One question I see asked constantly on both parenting boards and on gaming boards is “what game can I use to introduce my children to role-playing games safely?” For me, the obvious answer was “Dungeons and Dragons” because I am a long time DM and did not have any qualms about creating a campaign specifically designed for young children and did not have any difficulty walking them through character creation and how to play. However, many other parents are not able to do this for a variety of reasons. Besides,it is also nice to just open up a game and have it explain exactly how to play. Gaming should be accessible, after all.
My number one recommendation for these parents and gamers is No Thank You Evil. Designed by Shanna Germain and Monte Cook and published by Monte Cook Games, the game itself has a lot of experience behind it. The art work is cute and colorful, designed to engage children and draw them in. It certainly does that! Germain had the game out to be played at GenCon several times, and my own children could not walk past it without wanting to play, even though we had a copy at home.

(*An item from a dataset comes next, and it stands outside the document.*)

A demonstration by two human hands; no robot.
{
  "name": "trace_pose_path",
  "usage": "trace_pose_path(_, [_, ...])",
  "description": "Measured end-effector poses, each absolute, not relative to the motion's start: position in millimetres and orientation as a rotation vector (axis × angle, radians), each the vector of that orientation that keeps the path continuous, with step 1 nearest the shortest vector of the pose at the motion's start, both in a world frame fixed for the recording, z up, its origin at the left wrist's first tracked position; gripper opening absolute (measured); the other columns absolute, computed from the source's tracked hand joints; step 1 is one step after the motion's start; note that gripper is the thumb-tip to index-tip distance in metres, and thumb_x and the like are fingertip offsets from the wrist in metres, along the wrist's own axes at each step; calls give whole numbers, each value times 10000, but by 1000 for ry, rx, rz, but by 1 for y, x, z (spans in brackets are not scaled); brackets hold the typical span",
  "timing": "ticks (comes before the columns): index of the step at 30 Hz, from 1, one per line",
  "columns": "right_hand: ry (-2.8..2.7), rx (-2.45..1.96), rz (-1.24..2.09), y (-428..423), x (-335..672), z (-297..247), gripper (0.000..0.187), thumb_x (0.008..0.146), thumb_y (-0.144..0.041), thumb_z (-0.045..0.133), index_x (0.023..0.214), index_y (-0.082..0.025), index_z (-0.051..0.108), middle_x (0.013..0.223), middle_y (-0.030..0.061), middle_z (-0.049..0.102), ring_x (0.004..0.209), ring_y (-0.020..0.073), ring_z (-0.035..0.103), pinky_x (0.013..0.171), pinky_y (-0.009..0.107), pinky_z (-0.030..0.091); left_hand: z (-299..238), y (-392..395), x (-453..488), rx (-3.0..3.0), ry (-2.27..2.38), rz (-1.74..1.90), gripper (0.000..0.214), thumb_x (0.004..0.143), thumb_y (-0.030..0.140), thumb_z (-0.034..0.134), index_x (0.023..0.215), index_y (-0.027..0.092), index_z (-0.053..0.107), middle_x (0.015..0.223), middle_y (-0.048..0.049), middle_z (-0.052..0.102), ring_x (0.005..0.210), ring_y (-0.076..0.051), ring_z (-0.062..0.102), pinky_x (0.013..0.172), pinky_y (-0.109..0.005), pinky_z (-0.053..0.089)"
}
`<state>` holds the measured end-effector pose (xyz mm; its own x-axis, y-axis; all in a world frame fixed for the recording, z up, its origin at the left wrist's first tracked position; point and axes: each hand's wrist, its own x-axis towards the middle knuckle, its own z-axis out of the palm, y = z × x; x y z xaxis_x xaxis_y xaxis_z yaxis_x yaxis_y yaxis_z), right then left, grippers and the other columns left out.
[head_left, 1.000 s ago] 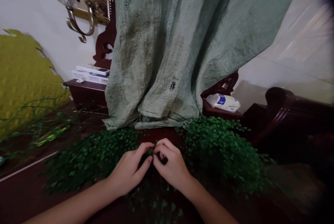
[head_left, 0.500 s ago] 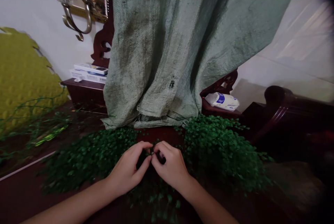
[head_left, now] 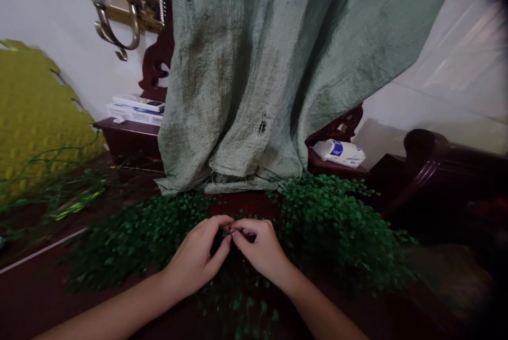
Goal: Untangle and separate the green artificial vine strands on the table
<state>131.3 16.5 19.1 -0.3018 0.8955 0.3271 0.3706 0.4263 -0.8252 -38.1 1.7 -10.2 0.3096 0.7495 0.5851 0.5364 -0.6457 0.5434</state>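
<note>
Left hand (head_left: 198, 253) and right hand (head_left: 265, 250) meet, wrists apart, seemingly pinching a small item (head_left: 232, 230).

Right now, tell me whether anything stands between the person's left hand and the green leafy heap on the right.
Yes: the right hand lies between the left hand and the leafy heap, with its fingertips close to the left hand's. I see no other obstacle there.
</note>
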Motion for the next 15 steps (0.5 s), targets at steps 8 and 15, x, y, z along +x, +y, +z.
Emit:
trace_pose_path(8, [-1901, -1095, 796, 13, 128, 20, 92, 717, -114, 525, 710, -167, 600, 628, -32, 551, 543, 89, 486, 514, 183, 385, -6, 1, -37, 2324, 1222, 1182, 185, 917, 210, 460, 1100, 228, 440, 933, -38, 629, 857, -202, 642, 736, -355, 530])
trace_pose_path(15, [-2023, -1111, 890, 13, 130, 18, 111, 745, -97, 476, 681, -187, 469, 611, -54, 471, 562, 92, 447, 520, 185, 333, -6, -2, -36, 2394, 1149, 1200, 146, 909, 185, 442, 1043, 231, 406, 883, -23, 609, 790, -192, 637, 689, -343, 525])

The game comes with ready-made characters and easy stats that can be navigated even by non-readers. There are adventures already set up for the Guide to walk the players through. It is pretty much ready to play out of the box. Players create their characters. The Guide tells the story with the help of the players, who describe their actions and use that character’s abilities to impact the story and how it will go. The Guide can also create their own story if they do not wish to use the pre-generated ones.
Each character has 4 pools: Tough, Fast, Smart, and Awesome. They also have special skills and a companion animal who can help them do things.

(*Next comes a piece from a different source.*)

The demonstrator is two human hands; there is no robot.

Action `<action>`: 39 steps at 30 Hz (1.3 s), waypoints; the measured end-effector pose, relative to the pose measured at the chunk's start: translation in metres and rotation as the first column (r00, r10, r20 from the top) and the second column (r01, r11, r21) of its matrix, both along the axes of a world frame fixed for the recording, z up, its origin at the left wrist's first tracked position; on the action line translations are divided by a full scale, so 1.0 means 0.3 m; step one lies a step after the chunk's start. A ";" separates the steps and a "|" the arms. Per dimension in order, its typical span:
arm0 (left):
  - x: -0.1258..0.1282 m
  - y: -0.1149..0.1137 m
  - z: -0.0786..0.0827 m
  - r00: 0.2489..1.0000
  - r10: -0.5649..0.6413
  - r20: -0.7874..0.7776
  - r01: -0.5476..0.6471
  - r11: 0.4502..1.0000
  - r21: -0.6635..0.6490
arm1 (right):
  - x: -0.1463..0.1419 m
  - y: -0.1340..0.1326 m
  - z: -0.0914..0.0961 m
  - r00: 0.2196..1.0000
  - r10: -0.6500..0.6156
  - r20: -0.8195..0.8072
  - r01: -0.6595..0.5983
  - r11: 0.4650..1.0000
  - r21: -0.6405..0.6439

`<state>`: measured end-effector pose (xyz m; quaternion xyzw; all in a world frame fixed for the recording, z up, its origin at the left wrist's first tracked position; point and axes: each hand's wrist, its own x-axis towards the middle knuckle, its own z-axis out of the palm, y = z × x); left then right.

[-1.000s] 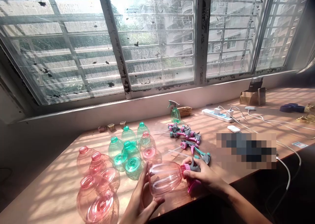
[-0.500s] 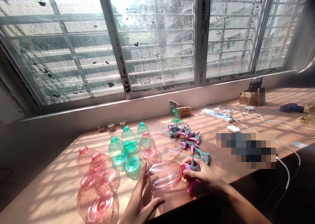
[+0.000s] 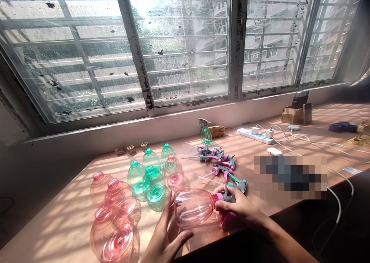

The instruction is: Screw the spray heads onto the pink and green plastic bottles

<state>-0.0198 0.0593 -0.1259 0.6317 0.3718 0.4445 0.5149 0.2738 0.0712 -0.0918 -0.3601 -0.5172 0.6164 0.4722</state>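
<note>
My left hand (image 3: 166, 236) cups the base of the clear pink plastic bottle (image 3: 193, 207), held sideways at the wooden table's (image 3: 58, 224) near edge, my right hand (image 3: 239, 207) clamped on its pink-and-grey trigger spray head (image 3: 225, 199); one small green sprayer bottle (image 3: 206, 133) appears finished, with the capless pink and green bottles (image 3: 115, 234) left.

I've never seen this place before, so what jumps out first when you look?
The see-through pink bottle held sideways at the near table edge stands out first, with the left hand cupping its base and the right hand gripping the pink-and-grey sprayer top at its neck. Just left of it sits a sunlit cluster of empty pink bottles and green bottles, below the big grimy window.
</note>
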 end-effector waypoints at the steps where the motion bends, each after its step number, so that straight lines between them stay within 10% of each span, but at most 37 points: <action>1: 0.002 -0.003 0.003 1.000 -0.009 0.027 0.010 1.000 -0.025 | -0.001 0.000 -0.001 1.000 -0.002 -0.001 0.002 1.000 0.004; 39: 0.004 -0.002 0.039 0.994 0.078 -0.072 -0.071 0.993 0.093 | 0.002 0.004 -0.001 1.000 0.003 0.030 -0.003 1.000 0.012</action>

As characters describe what they want to do, the Guide decides if it is super hard (8) all the way down to super easy (0). The player rolls the dice. They can choose to “try harder” by using points from one of their four pools until they do not have any more points. If they beat the goal, they succeed. If they don’t, they fail. It’s just that simple. I love the simplicity and the way that it starts introducing children to the idea that they roll the dice and may or may not be successful in their chosen actions. The Guide is encouraged to make it exciting, just like a GM or DM would in another roleplaying game, and the players are able to see how their choices impact what happens. It is easy to use the concepts learned in No Thank You Evil to introduce kids to other roleplaying games because it is so similar, yet simplified so children can understand it easily.

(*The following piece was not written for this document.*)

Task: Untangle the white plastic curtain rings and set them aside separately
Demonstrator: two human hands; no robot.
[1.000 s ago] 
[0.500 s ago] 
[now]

However, my favourite part of this game is the same thing the game is named for: “No Thank You!”
Many adult gaming groups have implemented a session 0 where players can discuss things they do not wish to see in the game, perhaps because they find it triggering or too frightening, or just uncomfortable. But it is absolutely impossible to cover every single thing that may come up during game play. Therefore, some groups (including Monte Cook and Germain’s various groups) have developed ways to discretely tell someone that a topic or storyline is too much. No Thank You Evil, taking into consideration that children are even more apt to be frightened by stories, gives each player a token. If something in the game becomes too frightening, the player can simply put the token on the table, and the Guide knows to steer away from that topic as quickly as possible to assure that everyone at the table is having a good time.
Overall, this game is beautiful, engaging, and a wonderful way to get kids into roleplaying games. Although my own children started with Dungeons and Dragons and Pathfinder, they were equally excited about this game and the way it was written and drew them in. The creators have the breadth of experience from years of game development and being gamers themselves to know what works, and definitely put a lot of thought and effort into this. The roleplaying world can always use new gamers, and this is a great way to get your kids started without needing to know a lot about the games yourself. Similarly, it is so well done that even veteran gamers will have a good time. My kids quickly started playing this by themselves, and that transferred into confidence to GM in other systems for my two older children. I definitely recommend this game to anybody who has children who want to play roleplaying games.